How to Convert PDF to XML with UiPath

In this step-by guide, we’ll learn how to extract data from PDF in XML format using UiPath and PDF.co. Following are the steps we’ll be observing.

  1. Install PDF.co package for UiPath
  2. Configure PDF.co Scope
  3. Add PDF to XML Activity
  4. Demo Output

 

Install PDF.co package for UiPath

UiPath Studio provides a nice NuGet-like experience in adding third-party packages. To install the PDF.co package follow these steps.

Open the package window by clicking “Manage Packages” in the top ribbon menu.

Package Manager

On the Packages page, go to “Marketplace” and search for “PDF.co”. You’ll immediately see the PDF.co package named “PDF.co.API.Activities”. Choose the latest version of the package and perform installation and save.

PDFco Package

With the completion of this simple step, you’ve successfully installed the PDF.co package in your UiPath Studio. Now, you’ll find PDF.co activities in the activity panel as shown in the following image.

PDFco Activities

 

Configure PDF.co Scope

Adding and configuring PDF.co Scope is very important for running PDF.co services. PDF.co scope provides a generic way to provide PDF.co API key as shown in the following figure.

Add PDFco Scope

Please note that all other PDF.co activities such as PDF Merge, PDF Split, PDF Filler, PDF to XML must be inside PDF.co Scope. It is because PDF.co scope contains PDF.co API key and as other activities use PDF.co API key from PDF.co Scope, it must be within scope.

PDF.co API key is necessary for authentication of PDF.co requests. You can get the PDF.co API key upon signing up.

 

Add and Configure PDF to XML Activity

As the name suggests, the “PDF to XML” activity is useful to convert PDF to XML. Now, drag and drop PDF to XML activity inside PDF.co Scope.

PDFtoXML Activity

For input PDF we can either give the URL of the PDF file (as shown image above), or we can give a physical path to the PDF file. In this case, input is in string format, hence as per UiPath constraints, it must be within a double quotation (“”).

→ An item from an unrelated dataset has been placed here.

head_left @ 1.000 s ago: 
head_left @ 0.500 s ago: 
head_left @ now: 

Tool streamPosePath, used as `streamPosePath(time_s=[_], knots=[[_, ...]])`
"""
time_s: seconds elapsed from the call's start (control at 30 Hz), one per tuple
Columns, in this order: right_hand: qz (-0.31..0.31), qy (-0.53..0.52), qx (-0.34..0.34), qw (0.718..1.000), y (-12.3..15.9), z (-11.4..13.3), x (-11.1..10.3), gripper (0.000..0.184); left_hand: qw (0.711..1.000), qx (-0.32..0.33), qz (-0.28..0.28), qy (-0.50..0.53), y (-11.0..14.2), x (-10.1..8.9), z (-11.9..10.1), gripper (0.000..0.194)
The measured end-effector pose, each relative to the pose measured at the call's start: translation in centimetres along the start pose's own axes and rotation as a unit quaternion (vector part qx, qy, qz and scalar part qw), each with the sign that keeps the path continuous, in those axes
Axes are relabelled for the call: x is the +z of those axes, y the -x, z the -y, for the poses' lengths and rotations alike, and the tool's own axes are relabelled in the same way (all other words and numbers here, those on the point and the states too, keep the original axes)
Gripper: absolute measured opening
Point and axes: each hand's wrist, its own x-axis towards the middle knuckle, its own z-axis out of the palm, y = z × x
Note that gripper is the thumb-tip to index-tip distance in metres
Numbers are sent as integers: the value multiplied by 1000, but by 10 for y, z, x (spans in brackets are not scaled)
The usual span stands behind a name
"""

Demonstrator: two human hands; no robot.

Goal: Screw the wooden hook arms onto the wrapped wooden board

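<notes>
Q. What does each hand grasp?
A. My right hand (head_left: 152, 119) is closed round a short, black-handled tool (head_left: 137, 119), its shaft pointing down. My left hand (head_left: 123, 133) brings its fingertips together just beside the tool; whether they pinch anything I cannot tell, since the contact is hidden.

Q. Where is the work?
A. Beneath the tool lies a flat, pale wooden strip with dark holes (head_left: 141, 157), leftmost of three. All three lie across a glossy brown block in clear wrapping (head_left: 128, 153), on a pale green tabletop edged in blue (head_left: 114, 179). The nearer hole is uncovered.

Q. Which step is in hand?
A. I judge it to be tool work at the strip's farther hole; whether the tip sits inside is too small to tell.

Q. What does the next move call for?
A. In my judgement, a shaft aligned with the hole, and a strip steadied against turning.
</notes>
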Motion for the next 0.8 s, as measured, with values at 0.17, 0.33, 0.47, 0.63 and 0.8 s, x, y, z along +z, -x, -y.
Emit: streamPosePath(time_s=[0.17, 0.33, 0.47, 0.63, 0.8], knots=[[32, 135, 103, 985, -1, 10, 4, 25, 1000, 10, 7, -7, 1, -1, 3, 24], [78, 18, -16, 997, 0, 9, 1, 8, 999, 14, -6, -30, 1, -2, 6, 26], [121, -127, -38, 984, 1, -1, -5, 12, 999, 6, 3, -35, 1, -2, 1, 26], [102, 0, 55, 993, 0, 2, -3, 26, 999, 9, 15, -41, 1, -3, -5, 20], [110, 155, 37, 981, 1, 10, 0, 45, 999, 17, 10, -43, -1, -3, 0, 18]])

“PDF to XML” activity consists of many properties to configure output as per our requirement. Let’s see them briefly.

PDFtoXML Activity Properties

 

Property Name Type Usage
Destination File Path Input Output physical path for storing resulting XML file.
Extraction Region Input If we only need to extract a particular portion of PDF as XML, we need to provide coordinates here. For example, “51, 114, 235, 204”.
Line Grouping Input To enable line grouping between table cells, enable this field.
Pages Input Configure this field with page numbers for restricting extraction from that page only.Comma-separated list of page indices (or ranges) to process. IMPORTANT: the very first page starts at 0 (zero). To set a range use the dash -, for example 0,2-5,7-. To set a range from index to the last page use range like this: 2- (from page #3 as the index starts at zero and till the end of the document). For ALL pages just leave this param empty.
Password Input When the input PDF is password protected, provide the password here.
PDF File Path Input The physical path of input PDF file.
PDF File URL Input URL of input PDF file.
Profiles Input You can set additional and extra options using this parameter that allows you to
set custom configurations. See profile samples for more examples.
Unwrap Input Unwrap lines into a single line within table cells when lineGrouping is enabled.
IsSuccess Output This field contains the status of API calls. Whether it succeeded or not.
Message Output Response message if any
Output Text Output Output XML text
ResultFileUrl Output URL of the output XML result

 

Demo Output

In this sample, I’ve configured one PDF to XML activity within PDF.co scope. Configuration wise we have the URL of the input PDF file as well as the destination path for output XML.

PDF to XML UiPath Demo

Above animation shows debugging it in action.

To get more out of this article, please practice this in your machine. Thank you for reading!